Show all lines of the listing that contain the word "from".

##############################

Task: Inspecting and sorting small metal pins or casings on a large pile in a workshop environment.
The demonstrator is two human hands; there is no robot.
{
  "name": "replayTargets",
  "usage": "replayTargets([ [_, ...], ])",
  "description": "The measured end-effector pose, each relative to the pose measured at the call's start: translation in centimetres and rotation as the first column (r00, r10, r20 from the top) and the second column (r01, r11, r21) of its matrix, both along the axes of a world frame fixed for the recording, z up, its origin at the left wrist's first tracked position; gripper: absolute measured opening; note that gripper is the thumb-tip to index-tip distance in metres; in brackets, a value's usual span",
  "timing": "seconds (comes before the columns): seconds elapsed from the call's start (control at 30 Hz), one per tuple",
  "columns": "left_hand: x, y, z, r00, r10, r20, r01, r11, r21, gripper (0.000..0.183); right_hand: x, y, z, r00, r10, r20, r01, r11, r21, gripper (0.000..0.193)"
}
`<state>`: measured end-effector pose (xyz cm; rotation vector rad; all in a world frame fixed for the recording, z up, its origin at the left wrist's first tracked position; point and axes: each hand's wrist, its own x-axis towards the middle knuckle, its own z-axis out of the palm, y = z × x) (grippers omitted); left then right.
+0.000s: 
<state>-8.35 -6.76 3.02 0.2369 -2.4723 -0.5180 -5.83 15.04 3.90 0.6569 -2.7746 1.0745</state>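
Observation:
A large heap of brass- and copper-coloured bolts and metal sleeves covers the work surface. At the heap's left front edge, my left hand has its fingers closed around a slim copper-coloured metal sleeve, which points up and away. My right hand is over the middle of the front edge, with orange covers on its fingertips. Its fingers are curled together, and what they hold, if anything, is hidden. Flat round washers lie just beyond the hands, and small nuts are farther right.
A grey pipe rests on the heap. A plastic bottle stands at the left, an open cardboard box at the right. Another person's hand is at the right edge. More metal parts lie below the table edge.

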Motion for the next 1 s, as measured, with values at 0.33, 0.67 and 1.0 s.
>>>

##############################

[EXERCISE OUTPUT]
  "description": "The measured end-effector pose, each relative to the pose measured at the call's start: translation in centimetres and rotation as the first column (r00, r10, r20 from the top) and the second column (r01, r11, r21) of its matrix, both along the axes of a world frame fixed for the recording, z up, its origin at the left wrist's first tracked position; gripper: absolute measured opening; note that gripper is the thumb-tip to index-tip distance in metres; in brackets, a value's usual span",
  "timing": "seconds (comes before the columns): seconds elapsed from the call's start (control at 30 Hz), one per tuple",

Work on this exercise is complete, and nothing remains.